António Barreto escreveu no Público:

Após um breve olhar há que destacar o seguinte:

“A educação, por si só, não cria cultura nem liberdade. Nem é motor do desenvolvimento.”

Comentário: E se definisse educação e liberdade?

“A igualdade social não veio a reboque do desenvolvimento da educação.”

Comentário: Argumento contrário – Sem educação será possível falar de igualdade social?

“Em Portugal é provável que o crescimento da educação em todos seus aspectos tenha, entre outros resultados, o aumento das desigualdades sociais.”

Comentário: Provérbio: Quanto mais sobe maior será a queda!

“Desde que as orientações se tornem independentes dos dois mais poderosos factores de conservação desta famigerada ideologia: a burocracia ministerial (e seus técnicos e especialistas) e os sindicatos de professores.
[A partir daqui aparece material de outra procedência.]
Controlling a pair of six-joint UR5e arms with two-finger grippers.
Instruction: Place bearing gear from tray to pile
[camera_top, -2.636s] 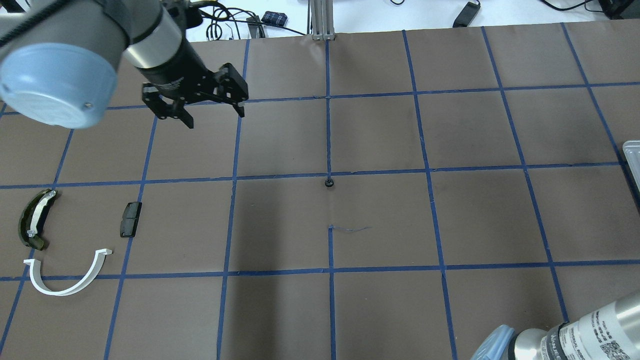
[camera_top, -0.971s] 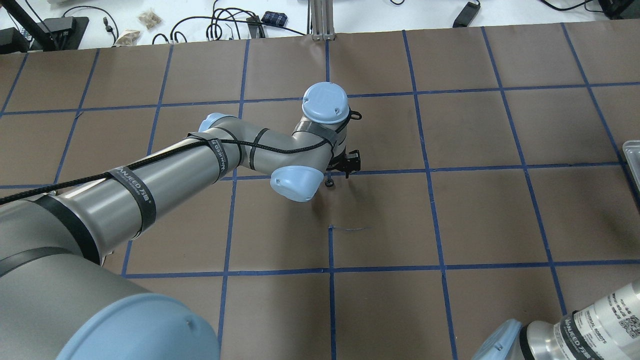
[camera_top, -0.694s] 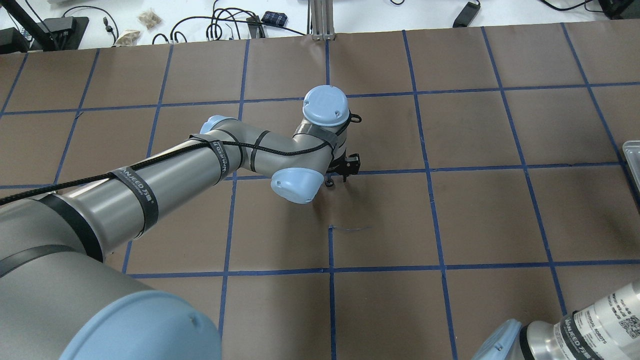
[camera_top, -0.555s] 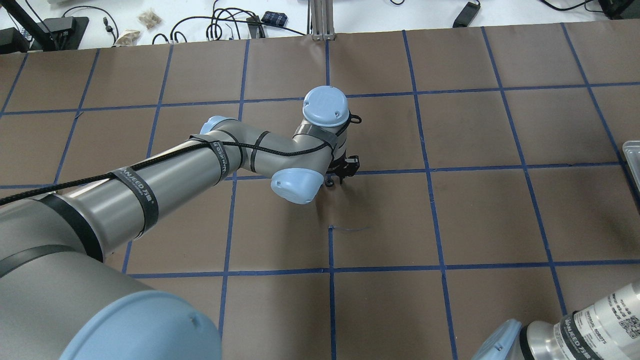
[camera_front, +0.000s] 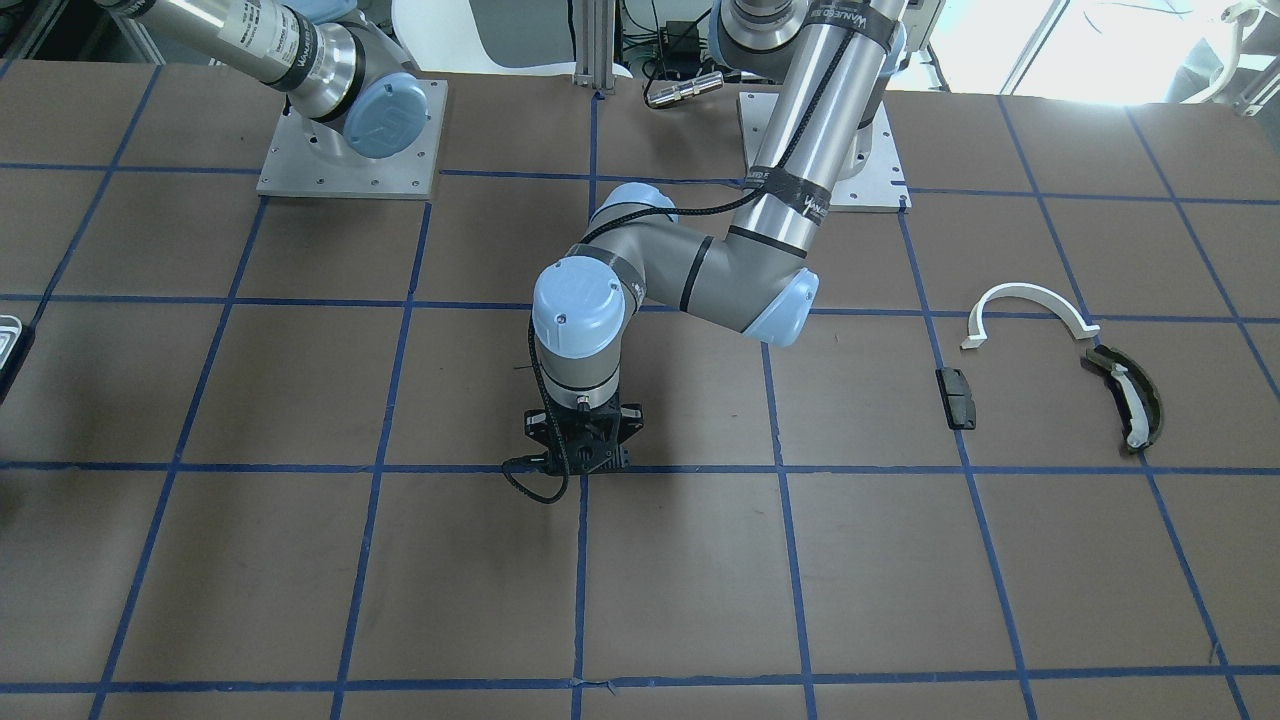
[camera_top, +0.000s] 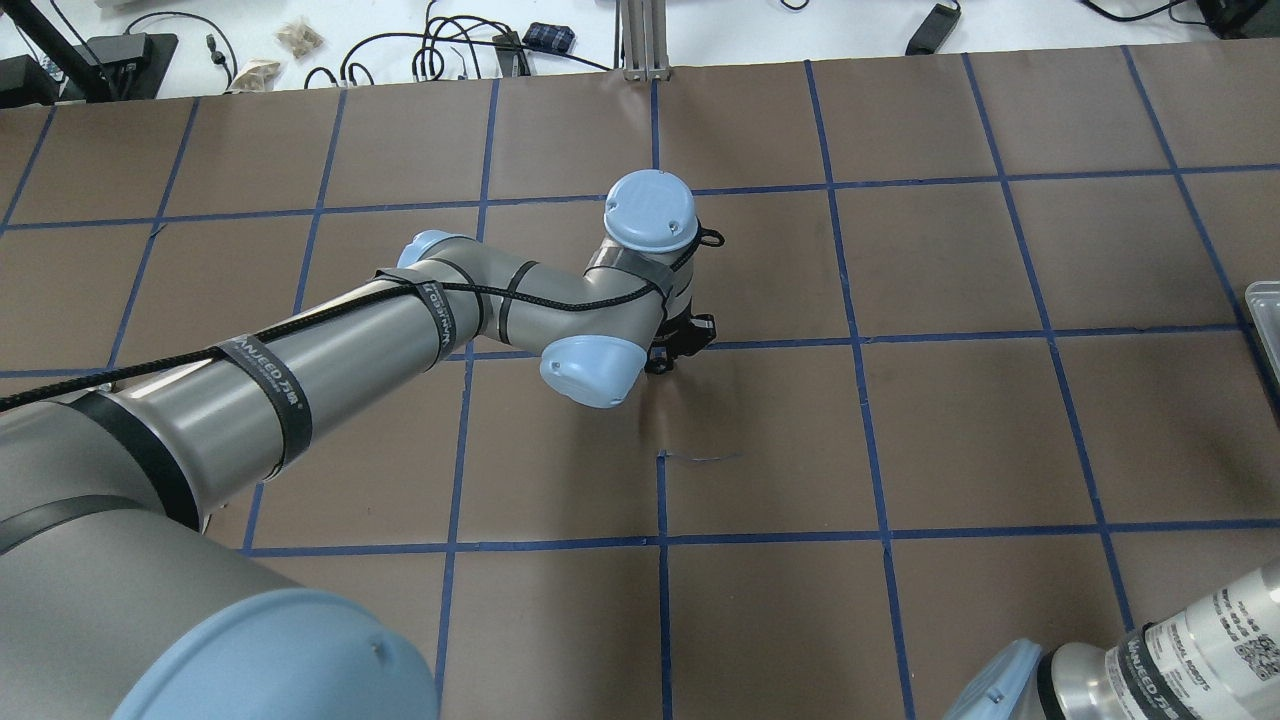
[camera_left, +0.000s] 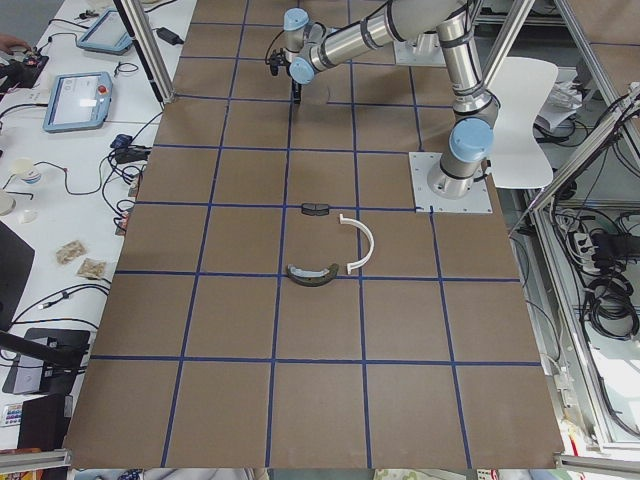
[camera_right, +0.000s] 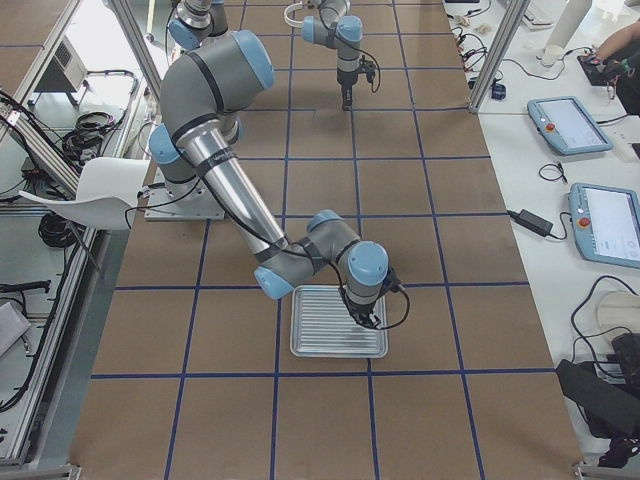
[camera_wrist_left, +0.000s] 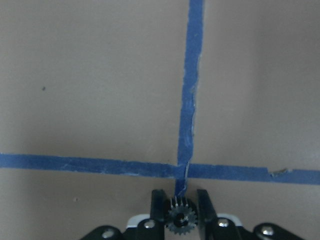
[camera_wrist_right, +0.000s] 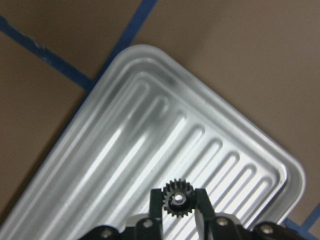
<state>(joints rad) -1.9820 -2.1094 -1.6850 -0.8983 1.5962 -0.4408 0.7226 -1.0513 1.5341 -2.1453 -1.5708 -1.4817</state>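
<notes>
My left gripper (camera_wrist_left: 180, 199) is shut on a small black toothed bearing gear (camera_wrist_left: 181, 218) at a crossing of blue tape lines in mid-table; it also shows in the overhead view (camera_top: 668, 355) and the front view (camera_front: 585, 462). My right gripper (camera_wrist_right: 178, 196) is shut on a second black gear (camera_wrist_right: 178, 200) just over the ribbed silver tray (camera_wrist_right: 125, 150), which shows whole in the exterior right view (camera_right: 320, 340). The pile lies apart on my left: a white arc (camera_front: 1030, 298), an olive curved piece (camera_front: 1125, 398), a black block (camera_front: 958, 397).
The table is brown paper with a grid of blue tape. Only a corner of the tray (camera_top: 1262, 305) shows at the overhead view's right edge. Cables and small devices (camera_top: 450, 45) lie beyond the far edge. The left arm's elbow (camera_top: 590, 368) hangs over mid-table.
My left arm came from the far left down onto the gear at the tape crossing. Its fingers, wide open a second ago, have closed around the gear. The right arm barely moved.
</notes>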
São estes dois corpos os verdadeiros responsáveis pela política educativa em Portugal, ajudados evidentemente pela demagogia dos dois grandes partidos.”

Comentário: Ora venha daí uma alternativa!

Os fins

Decorre deste texto do Manuel um olhar sobre o actual modelo de organização da escola.

Não existe acordo generalizado exógeno ou endógeno sobre a falência do modelo de organização da escola. Mas admitamos que esse acordo será indeclinável tendo em conta as exigências insatisfeitas que a sociedade vai observando a partir de uma presumida ineficácia da escola. Neste quadro, a discussão sobre um modelo alternativo seria obrigatório.

Cabe-me perguntar se esse modelo alternativo prosseguiria os objectivos que têm conferido sentido à educação, agrupando-se nas temáticas sugeridas por Sacristán:

  • A fundamentação da democracia;
  • O estímulo ao desenvolvimento da personalidade do sujeito;
  • A difusão e incremento do conhecimento e da cultura em geral;
  • A inserção dos sujeitos no mundo;
  • A custódia dos mais jovens, suplantando nessa missão a família?

O poder.

A educação é o poder mais alto. Embora o poder político seja o poder de referência, na base encontramos o poder pedagógico. Que boa forma esta de legitimar o poder do homem sobre o homem.

É neste quadro de convém perceber as movimentações sociais que visam limitar o acesso ao saber dos grupos economicamente vulneráveis. A massificação do ensino gerou a ascensão social de determinados estratos da população de parcos recursos económicos. A origem social deixou de constituir um factor determinante para o exercício de funções bem remuneradas.

Há que enquadrar a origem do nervosismo dos que bradam incessantemente pela crise da escola e que reclamam o direito de escolha da melhor escola para os seus.

Não sendo refutada a crença de que com a educação se alcança o maior bem-estar e a plenitude para os indivíduos e a sociedade, há que perceber que este discurso da crise e da ineficiência da escola satisfaz os arautos neoliberais.

O que mais me impressiona é a facilidade com que estes discursos foram assimilados pelo senso comum.

A estocada

A desvalorização da profissão docente tem sido uma constante na última década e meia. Os beneficiários desta degradação profissional não serão certamente os alunos, as famílias, o estado, a sociedade. Serão pequenos grupos que, circunstancialmente, ganham com a conjuntura. Há que desvendar os rostos daqueles que se escondem por detrás de uma ideologia que prevaleceu na modernidade e que não enxerga o alcance destas mesquinhas lutas sectoriais. Políticos obcecados pelo poder, jornalistas acólitos, pseudo liberais que só clamam pelo Estado quando a desgraça lhes bate à porta.

Por seu turno, os professores do ensino básico e secundário assistem com uma incompreensível letargia à redução salarial, ao empobrecimento das condições e intensificação do trabalho, às consequências nefastas da proliferação sem critério de cursos de formação inicial com qualidade duvidosa.

Uma nova estocada na dignificação profissional do professor sobressai do recente concurso de professores.

Paradoxalmente, os obreiros desta cabala ideológica derramam lágrimas de crocodilo quando pressentem má qualidade na formação que é ministrada aos seus educandos.

As vozes que reclamam a renovação dos incentivos (essencialmente financeiros) nos sectores fulcrais da administração pública de forma a atrair os melhores quadros do sector privado manterão esse mesmo argumento quando se apelar ao incremento de qualidade no sistema educativo?